The extraction of keypoints of transmission towers faces the following core challenges: (1) The structure of transmission towers is complex and diverse, and the geometric characteristics of different types of towers are significantly different [
43,
44]; (2) The quality of point cloud data is affected by factors such as scanning distance and occlusion, which is manifested as uneven density and missing local data [
45]; and (3) The positioning accuracy of keypoints needs to be further improved in order to achieve precise target point positioning to meet the needs of autonomous UAV inspection applications [
15].
The main contribution of this paper is the TPKE method, which can automatically extract key detection points from multiple types of transmission towers after semantic segmentation. The structure of the method is as follows:
Section 2.1 briefly introduces the preprocessing semantic segmentation module.
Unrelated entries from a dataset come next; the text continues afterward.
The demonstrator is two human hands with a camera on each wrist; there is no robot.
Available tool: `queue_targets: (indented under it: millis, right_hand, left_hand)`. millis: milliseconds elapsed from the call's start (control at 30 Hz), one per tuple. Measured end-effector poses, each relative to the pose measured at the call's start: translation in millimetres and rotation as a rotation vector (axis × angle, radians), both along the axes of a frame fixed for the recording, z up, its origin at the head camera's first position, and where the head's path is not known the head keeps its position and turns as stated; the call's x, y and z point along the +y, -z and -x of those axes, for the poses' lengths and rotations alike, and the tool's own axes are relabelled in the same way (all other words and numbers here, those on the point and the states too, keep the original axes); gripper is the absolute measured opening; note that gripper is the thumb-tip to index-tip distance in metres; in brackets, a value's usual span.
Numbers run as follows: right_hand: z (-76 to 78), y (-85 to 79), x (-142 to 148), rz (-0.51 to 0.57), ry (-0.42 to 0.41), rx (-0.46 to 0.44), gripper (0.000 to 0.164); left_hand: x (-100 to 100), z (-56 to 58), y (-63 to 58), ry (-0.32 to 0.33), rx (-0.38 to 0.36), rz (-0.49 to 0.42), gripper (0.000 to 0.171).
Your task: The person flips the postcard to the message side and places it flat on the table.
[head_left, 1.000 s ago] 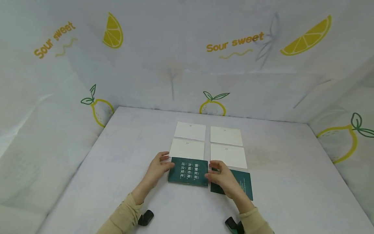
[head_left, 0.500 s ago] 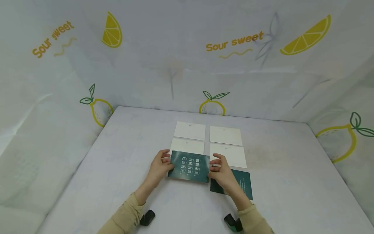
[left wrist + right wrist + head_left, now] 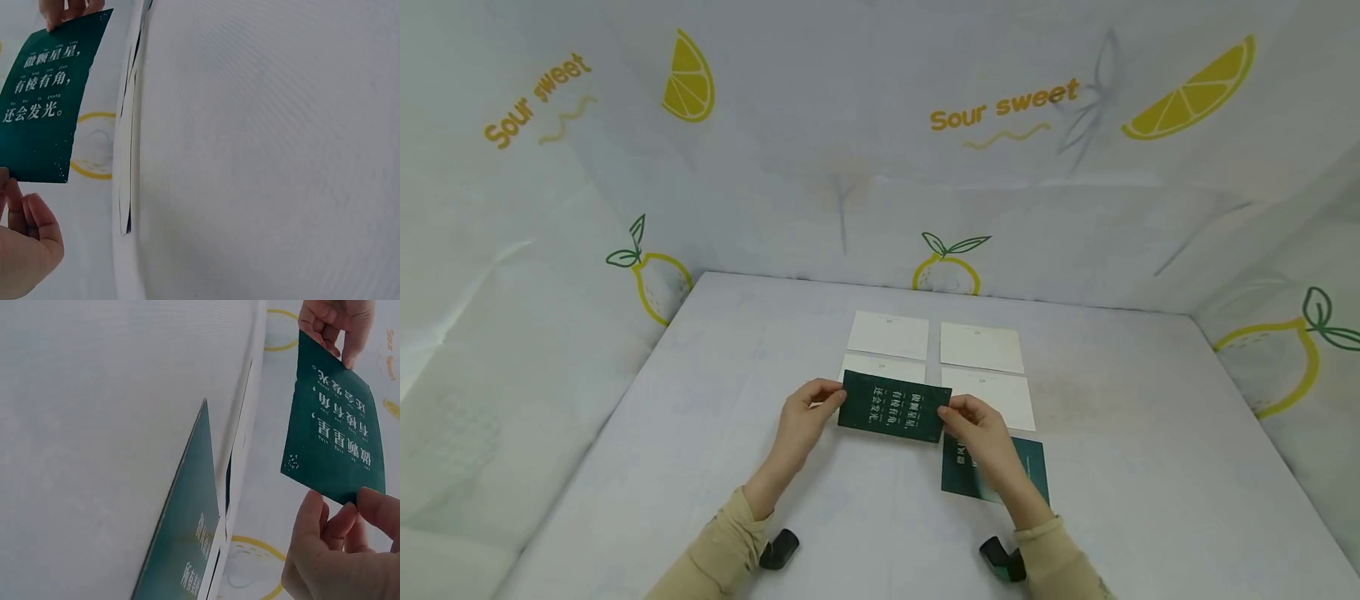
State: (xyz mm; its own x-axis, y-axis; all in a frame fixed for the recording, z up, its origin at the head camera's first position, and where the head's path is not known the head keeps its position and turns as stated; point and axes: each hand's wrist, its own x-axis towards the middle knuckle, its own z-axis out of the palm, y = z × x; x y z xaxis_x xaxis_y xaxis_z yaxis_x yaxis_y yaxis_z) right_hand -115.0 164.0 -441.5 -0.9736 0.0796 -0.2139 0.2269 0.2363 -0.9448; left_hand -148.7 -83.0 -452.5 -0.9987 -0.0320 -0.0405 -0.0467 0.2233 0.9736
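A dark green card [image 3: 891, 407] printed with white Chinese characters is held up off the table between both hands, tilted toward the viewer. My left hand [image 3: 803, 425] pinches its left end; my right hand [image 3: 983, 437] pinches the right end. In the left wrist view the same green card [image 3: 47, 100] shows its printed face, with left-hand fingers [image 3: 40, 215] at its lower edge. The right wrist view has the right hand [image 3: 344, 550] gripping one edge. Beneath the right hand lies a second green card [image 3: 1030, 467], partly covered by that hand.
Behind the held card lie white cards in two columns: a far left one [image 3: 889, 335], a far right one [image 3: 981, 347], a near right one [image 3: 1000, 398] and a near left one [image 3: 880, 365], partly hidden. The white table [image 3: 737, 358] meets a lemon-print curtain [image 3: 820, 200].
The green card has risen off the table and tilted up, moving slightly away and right. Both hands have come up with it, now pinching its ends; more of the second card shows.
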Motion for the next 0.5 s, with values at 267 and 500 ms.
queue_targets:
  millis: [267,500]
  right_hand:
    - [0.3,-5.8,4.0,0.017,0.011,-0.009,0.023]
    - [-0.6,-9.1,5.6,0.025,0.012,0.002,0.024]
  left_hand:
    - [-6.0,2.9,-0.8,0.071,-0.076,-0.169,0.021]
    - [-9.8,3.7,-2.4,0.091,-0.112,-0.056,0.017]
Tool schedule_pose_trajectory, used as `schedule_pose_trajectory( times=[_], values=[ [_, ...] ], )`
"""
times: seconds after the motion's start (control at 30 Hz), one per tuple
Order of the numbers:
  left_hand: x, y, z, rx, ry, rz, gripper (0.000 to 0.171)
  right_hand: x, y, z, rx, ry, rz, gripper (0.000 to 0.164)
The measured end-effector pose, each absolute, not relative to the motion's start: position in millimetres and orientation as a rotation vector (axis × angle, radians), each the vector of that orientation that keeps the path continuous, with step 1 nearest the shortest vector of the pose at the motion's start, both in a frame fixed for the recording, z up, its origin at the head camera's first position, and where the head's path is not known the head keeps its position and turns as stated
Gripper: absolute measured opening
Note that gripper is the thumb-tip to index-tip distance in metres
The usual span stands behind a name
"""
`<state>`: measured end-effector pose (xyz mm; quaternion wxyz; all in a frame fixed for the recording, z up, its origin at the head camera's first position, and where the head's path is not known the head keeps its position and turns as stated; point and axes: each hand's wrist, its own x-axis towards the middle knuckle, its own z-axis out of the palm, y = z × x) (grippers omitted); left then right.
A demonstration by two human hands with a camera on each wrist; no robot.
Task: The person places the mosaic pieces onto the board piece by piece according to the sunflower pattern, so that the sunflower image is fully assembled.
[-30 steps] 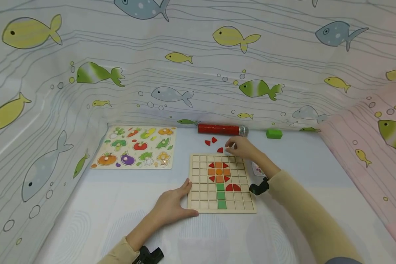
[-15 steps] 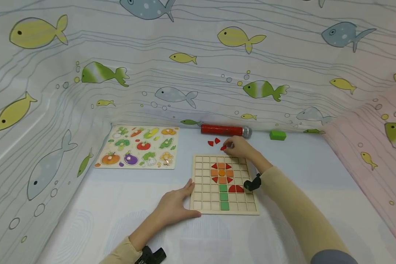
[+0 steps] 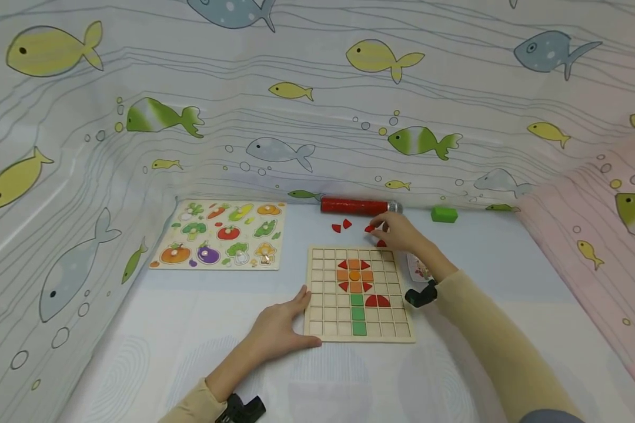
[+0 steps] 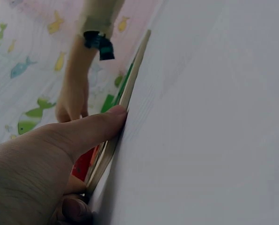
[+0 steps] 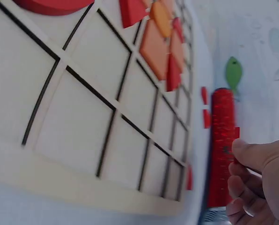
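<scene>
My left hand [image 3: 277, 329] holds the near left corner of a wooden grid board [image 3: 323, 311], thumb on the near edge and fingers along the left side. On the board sit orange squares around an orange round piece [image 3: 354, 275], red triangular pieces, a column of green squares [image 3: 358, 314] and two red quarter-circles [image 3: 377, 301]. Beyond the far edge, my right hand [image 3: 399, 232] pinches a small red piece [image 3: 369, 229] between thumb and index finger; the right wrist view shows little of it. Another red piece [image 5: 189, 177] lies by the board's far edge, below that hand.
Two loose red pieces [image 3: 341, 225] lie behind the board. Farther back are a red toy microphone [image 3: 354, 205] and a green block [image 3: 444, 214]. A vegetable puzzle [image 3: 219, 235] lies at left. A printed card [image 3: 417, 268] sits partly behind my right arm.
My right hand has taken hold of a red piece that lay behind the board and moved it to the right and back. My left hand stays at the board's corner.
</scene>
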<state>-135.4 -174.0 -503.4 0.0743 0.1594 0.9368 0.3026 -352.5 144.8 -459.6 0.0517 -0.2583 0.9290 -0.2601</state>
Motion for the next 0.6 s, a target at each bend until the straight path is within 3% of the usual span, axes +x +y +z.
schedule_pose_trajectory(
  times=[0.3, 0.6],
  values=[
    [-134.1, -173.6, -500.1, 0.468, 2.827, 0.909, 0.104, -301.1, 176.0, -428.5, -0.854, 2.888, -0.897, 0.028],
    [-133.8, -171.3, -502.7, 0.466, 2.816, 0.920, 0.104, -234.2, 177.7, -445.9, -0.957, 2.877, -1.030, 0.032]
  ],
)
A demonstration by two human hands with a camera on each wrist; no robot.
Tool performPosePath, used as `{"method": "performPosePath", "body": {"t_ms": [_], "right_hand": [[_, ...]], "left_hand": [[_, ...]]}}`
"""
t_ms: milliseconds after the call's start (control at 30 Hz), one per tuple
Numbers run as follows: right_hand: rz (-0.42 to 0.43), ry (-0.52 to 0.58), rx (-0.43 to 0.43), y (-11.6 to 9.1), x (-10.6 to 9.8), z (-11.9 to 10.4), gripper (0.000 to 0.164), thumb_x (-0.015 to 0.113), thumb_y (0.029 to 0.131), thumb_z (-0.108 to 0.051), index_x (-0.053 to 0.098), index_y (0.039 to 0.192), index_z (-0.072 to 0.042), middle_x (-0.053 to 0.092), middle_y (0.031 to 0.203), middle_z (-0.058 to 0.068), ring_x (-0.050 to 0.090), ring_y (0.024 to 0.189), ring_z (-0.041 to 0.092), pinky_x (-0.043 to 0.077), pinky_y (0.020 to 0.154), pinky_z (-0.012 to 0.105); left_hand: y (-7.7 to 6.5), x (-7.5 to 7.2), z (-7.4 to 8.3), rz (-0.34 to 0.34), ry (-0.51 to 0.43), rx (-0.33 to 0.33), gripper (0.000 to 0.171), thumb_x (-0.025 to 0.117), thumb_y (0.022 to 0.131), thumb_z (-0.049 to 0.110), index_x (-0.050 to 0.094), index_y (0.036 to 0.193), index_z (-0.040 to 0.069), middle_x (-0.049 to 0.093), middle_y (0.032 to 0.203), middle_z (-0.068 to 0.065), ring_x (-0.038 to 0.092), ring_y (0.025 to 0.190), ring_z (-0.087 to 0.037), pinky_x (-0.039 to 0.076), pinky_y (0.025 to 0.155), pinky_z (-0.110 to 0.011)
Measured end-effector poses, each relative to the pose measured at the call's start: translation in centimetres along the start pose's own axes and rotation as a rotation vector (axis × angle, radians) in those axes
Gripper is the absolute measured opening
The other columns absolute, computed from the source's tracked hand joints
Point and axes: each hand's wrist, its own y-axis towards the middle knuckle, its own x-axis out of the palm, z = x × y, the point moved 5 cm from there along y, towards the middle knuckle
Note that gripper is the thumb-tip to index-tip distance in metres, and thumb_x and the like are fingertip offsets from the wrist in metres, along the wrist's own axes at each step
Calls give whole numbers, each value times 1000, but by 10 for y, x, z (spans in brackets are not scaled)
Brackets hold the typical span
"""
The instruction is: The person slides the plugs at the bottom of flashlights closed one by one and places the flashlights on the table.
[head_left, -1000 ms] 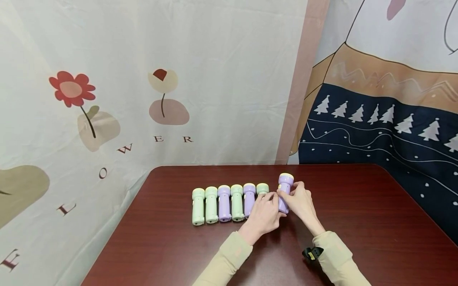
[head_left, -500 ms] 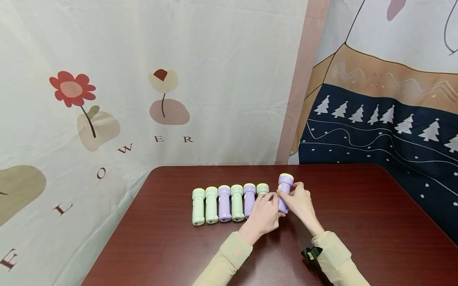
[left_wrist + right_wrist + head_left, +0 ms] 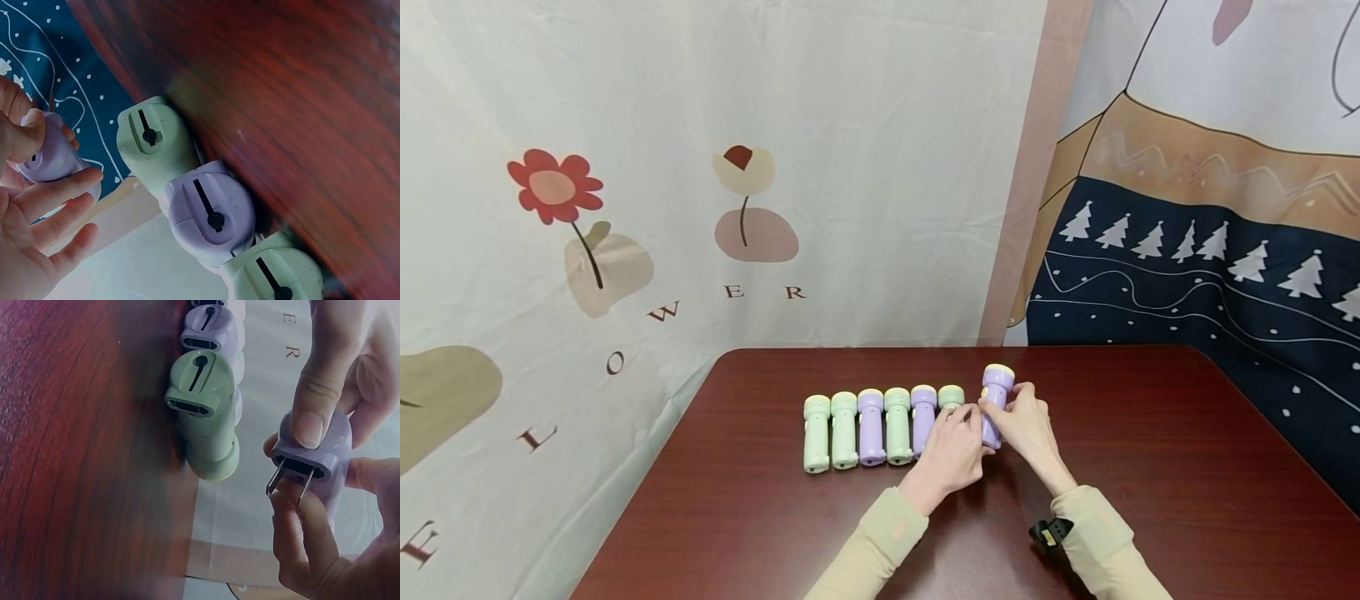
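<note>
A purple flashlight [image 3: 997, 383] with a pale yellow rim is held off the table, its head tilted up and away. My left hand [image 3: 951, 450] grips its lower part, the thumb lying on the tail end in the right wrist view. From that tail stick out two metal plug prongs [image 3: 306, 484]. Fingertips of my right hand [image 3: 1030, 425] touch the prongs, while its thumb lies against the body. To the left stands a row of green and purple flashlights, beginning with a green flashlight [image 3: 816, 442]. The row's rightmost green flashlight [image 3: 951, 396] is partly hidden behind my left hand.
The dark red wooden table [image 3: 737, 533] spans the lower view. Behind it hang a pale flower-print curtain [image 3: 865, 167] and a navy curtain [image 3: 1150, 283] with white trees. A black device [image 3: 1051, 533] is strapped at the right sleeve.
Both hands and the held purple flashlight have shifted very slightly left. The hold looks the same, and the row of flashlights has not moved.
</note>
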Motion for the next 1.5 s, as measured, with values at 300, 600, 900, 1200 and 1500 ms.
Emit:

Section 2.2 introduces the core algorithm of TPKE, which contains two special keypoint extraction modules: (1) Insulator string module: use the adaptive DBSCAN clustering method to segment the insulator point cloud, introduce the “concavity” morphological metric (η) to identify V-shaped insulators, and realize positioning-verification-compensation strategies through directional bounding box analysis and axial extension search to solve the problem of missing endpoint data. (2) Ground wire module: Identify the candidate connection area through local geometric feature analysis (linearity and flatness measurement based on PCA), and achieve precise positioning through spatial orthogonal projection and weighted center of mass estimation.